● EXERCISE INSTRUCTIONS
Everything in the data that follows should be given again verbatim, except the images.

SUPPLIED DATA section start

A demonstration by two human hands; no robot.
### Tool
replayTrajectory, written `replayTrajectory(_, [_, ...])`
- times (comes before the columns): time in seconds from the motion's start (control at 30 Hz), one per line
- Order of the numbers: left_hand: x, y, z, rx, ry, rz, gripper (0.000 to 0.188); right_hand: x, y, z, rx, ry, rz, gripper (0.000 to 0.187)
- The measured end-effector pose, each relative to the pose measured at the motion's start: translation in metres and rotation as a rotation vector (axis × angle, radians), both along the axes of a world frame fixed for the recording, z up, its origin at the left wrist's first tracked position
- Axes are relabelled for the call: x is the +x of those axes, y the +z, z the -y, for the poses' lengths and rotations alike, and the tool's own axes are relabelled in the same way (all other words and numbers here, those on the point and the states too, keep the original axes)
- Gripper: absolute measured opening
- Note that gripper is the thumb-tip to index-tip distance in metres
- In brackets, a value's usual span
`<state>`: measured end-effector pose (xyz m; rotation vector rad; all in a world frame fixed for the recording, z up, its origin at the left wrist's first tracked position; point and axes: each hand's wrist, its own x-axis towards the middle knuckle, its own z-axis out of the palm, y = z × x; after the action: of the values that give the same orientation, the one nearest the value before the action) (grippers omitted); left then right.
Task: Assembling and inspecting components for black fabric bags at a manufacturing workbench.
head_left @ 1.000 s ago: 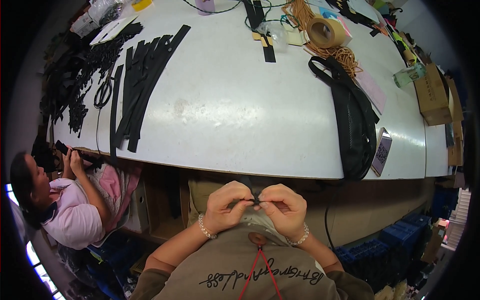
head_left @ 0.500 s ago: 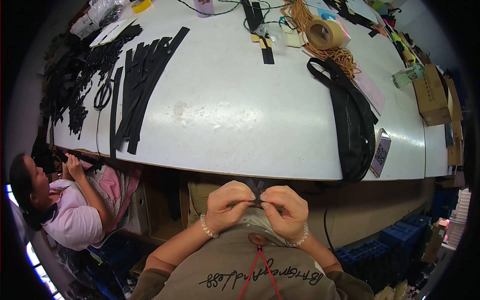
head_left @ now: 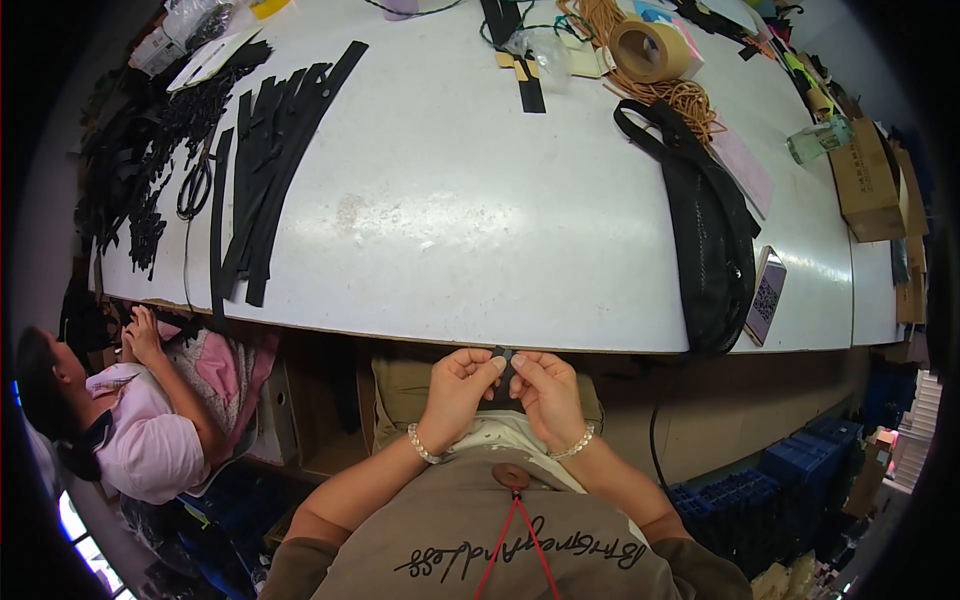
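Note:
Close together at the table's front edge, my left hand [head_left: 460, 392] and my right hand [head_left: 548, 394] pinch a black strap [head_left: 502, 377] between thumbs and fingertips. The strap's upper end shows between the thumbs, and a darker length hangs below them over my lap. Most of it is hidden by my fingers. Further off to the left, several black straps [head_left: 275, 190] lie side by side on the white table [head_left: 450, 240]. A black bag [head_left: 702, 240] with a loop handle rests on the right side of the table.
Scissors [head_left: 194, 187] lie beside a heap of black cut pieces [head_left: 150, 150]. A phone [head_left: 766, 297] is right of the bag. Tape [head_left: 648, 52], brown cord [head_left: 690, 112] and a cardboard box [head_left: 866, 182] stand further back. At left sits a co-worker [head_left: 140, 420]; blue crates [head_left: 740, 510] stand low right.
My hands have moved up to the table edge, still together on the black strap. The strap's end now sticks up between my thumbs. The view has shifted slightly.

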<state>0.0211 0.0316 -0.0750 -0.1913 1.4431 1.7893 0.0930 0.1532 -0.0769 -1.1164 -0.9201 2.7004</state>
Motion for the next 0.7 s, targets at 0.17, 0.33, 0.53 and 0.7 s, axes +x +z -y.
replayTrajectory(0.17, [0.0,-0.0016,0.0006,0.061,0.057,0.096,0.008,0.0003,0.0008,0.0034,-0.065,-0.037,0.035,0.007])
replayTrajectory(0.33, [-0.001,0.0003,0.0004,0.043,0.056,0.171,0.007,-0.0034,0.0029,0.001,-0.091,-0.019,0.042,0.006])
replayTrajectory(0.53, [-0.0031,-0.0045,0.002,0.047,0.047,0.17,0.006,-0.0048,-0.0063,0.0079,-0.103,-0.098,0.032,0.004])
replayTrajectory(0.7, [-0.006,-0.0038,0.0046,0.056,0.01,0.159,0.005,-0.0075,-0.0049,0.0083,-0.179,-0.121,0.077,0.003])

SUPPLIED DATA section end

● ANSWER TO THIS EXERCISE
A demonstration by two human hands; no robot.
### Tool
replayTrajectory, written `replayTrajectory(_, [_, ...])`
- times (comes before the columns): time in seconds from the motion's start (control at 30 Hz), one per line
- Order of the numbers: left_hand: x, y, z, rx, ry, rz, gripper (0.000 to 0.188); right_hand: x, y, z, rx, ry, rz, gripper (0.000 to 0.187)
- The measured end-effector pose, each relative to the pose measured at the motion's start: translation in metres and rotation as a rotation vector (axis × angle, radians), both along the axes of a world frame fixed for the recording, z up, its origin at the left wrist's first tracked position
- Axes are relabelled for the call: x is the +x of those axes, y the +z, z the -y, for the poses' lengths and rotations alike, and the tool's own axes are relabelled in the same way (all other words and numbers here, those on the point and the states too, keep the original axes)
- Gripper: absolute measured opening
- Note that gripper is the thumb-tip to index-tip distance in metres
- In brackets, a value's usual span
`<state>`: measured end-effector pose (xyz m; rotation vector rad; all in a world frame fixed for the recording, z up, its origin at the left wrist's first tracked position; point and axes: each hand's wrist, its own x-axis towards the middle knuckle, its own z-axis out of the palm, y = z × x; after the action: of the values that give the same orientation, the one nearest the value before the action) (grippers omitted); left then right.
Task: Assembling and inspecting components for black fabric bags at a manufacturing workbench.
head_left @ 1.000 s ago: 
head_left @ 0.500 s ago: 
head_left @ now: 
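Note:
Close together at the table's front edge, my left hand [head_left: 460, 392] and my right hand [head_left: 548, 394] pinch a black strap [head_left: 502, 377] between thumbs and fingertips. The strap's upper end shows between the thumbs, and a darker length hangs below them over my lap. Most of it is hidden by my fingers. Further off to the left, several black straps [head_left: 275, 190] lie side by side on the white table [head_left: 450, 240]. A black bag [head_left: 702, 240] with a loop handle rests on the right side of the table.
Scissors [head_left: 194, 187] lie beside a heap of black cut pieces [head_left: 150, 150]. A phone [head_left: 766, 297] is right of the bag. Tape [head_left: 648, 52], brown cord [head_left: 690, 112] and a cardboard box [head_left: 866, 182] stand further back. At left sits a co-worker [head_left: 140, 420]; blue crates [head_left: 740, 510] stand low right.
My hands have moved up to the table edge, still together on the black strap. The strap's end now sticks up between my thumbs. The view has shifted slightly.
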
<state>0.0211 0.0316 -0.0750 -0.1913 1.4431 1.7893 0.0930 0.1532 -0.0769 -1.1164 -0.9201 2.7004</state>
Motion for the next 0.7 s, targets at 0.17, 0.33, 0.53 and 0.7 s, axes +x +z -y.
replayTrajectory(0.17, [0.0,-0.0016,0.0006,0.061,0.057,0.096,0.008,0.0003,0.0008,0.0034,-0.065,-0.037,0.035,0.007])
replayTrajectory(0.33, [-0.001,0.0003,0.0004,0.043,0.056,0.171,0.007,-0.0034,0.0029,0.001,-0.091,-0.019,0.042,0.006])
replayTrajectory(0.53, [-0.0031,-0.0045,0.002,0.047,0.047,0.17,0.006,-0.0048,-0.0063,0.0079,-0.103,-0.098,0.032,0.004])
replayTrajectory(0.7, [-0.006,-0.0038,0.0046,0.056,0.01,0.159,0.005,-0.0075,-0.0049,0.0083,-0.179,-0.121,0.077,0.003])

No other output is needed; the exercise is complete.